Instructions to follow:
Report the count of lines in the records that contain "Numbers", without any added text.

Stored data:
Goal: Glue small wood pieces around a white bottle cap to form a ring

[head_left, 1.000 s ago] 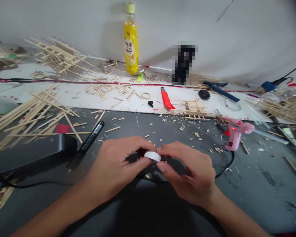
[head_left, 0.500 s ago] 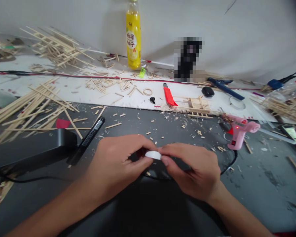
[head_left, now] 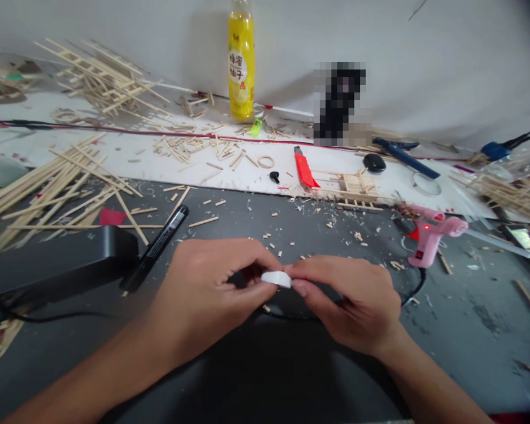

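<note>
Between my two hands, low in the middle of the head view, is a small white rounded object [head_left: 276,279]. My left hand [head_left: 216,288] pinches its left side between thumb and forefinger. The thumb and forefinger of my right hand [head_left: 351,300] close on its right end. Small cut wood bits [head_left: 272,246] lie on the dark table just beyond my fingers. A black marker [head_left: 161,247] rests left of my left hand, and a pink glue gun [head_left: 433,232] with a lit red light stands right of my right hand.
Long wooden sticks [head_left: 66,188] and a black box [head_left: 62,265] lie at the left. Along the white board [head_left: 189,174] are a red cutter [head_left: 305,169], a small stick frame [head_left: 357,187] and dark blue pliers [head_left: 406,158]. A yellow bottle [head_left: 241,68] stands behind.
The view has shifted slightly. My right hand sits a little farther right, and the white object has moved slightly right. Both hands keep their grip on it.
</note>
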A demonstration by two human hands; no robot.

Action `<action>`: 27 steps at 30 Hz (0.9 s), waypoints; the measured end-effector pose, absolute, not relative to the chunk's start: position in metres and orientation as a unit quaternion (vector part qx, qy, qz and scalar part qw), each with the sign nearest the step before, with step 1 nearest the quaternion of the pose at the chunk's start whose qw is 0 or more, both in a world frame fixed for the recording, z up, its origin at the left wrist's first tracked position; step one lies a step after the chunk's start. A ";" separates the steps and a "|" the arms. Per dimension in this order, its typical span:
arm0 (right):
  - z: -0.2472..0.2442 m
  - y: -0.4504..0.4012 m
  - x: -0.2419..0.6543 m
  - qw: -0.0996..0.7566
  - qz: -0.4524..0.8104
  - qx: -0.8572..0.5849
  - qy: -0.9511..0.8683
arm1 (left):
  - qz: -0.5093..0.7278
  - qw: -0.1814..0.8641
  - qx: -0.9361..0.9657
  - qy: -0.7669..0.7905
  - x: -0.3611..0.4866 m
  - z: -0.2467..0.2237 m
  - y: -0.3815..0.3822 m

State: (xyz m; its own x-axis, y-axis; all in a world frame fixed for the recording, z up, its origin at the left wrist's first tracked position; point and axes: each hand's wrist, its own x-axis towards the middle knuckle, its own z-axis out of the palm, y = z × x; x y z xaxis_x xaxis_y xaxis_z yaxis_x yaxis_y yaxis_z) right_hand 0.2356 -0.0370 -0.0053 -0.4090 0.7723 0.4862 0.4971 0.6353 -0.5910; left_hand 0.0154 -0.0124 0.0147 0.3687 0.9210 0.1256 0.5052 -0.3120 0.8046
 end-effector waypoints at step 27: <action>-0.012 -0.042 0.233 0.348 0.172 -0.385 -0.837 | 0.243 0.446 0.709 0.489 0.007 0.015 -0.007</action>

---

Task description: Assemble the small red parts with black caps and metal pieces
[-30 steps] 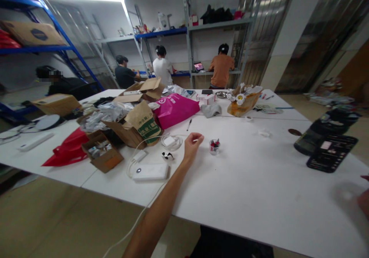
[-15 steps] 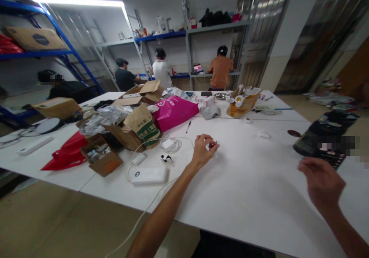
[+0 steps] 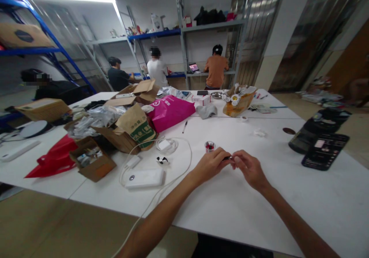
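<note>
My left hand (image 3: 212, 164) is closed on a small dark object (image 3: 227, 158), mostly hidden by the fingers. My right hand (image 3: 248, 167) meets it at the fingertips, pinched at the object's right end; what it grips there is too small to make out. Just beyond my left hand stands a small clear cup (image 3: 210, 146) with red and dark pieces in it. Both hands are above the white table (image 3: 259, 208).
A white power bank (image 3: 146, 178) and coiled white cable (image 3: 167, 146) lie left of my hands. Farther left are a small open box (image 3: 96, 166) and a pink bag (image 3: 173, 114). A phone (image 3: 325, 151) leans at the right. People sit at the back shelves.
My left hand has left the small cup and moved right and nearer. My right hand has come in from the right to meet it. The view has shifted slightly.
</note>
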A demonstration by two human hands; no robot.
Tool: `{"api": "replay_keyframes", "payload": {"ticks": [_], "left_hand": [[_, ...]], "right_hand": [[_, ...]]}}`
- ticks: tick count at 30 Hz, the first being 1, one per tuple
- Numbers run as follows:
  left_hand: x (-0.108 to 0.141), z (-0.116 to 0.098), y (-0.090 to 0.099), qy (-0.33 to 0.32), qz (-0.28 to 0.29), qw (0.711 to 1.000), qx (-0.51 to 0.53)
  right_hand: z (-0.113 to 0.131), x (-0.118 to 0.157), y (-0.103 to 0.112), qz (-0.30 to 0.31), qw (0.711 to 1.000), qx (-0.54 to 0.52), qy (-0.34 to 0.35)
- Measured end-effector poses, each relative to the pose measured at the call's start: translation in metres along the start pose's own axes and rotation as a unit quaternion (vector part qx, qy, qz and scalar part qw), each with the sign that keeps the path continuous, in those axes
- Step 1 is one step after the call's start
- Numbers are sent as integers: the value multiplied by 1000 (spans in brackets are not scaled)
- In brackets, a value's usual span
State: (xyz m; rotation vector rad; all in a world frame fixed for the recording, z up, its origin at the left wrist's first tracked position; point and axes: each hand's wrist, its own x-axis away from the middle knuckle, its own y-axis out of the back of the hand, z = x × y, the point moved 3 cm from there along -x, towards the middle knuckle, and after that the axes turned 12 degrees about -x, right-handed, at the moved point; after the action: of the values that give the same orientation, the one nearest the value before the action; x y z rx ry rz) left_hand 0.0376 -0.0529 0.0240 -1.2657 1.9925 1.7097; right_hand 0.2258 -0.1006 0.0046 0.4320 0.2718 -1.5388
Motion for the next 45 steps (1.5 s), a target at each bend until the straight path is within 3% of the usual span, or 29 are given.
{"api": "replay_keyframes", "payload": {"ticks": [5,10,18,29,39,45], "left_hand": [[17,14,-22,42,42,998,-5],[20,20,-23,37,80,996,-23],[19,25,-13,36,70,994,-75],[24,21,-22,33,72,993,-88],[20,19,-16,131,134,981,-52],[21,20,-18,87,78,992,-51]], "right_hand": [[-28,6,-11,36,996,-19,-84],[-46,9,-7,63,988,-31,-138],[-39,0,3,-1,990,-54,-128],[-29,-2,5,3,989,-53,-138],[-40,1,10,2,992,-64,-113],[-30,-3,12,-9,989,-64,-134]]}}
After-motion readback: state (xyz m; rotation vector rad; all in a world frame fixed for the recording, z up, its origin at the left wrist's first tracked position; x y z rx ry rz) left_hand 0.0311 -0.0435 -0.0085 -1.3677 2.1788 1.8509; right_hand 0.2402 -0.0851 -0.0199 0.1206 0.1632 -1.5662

Answer space:
2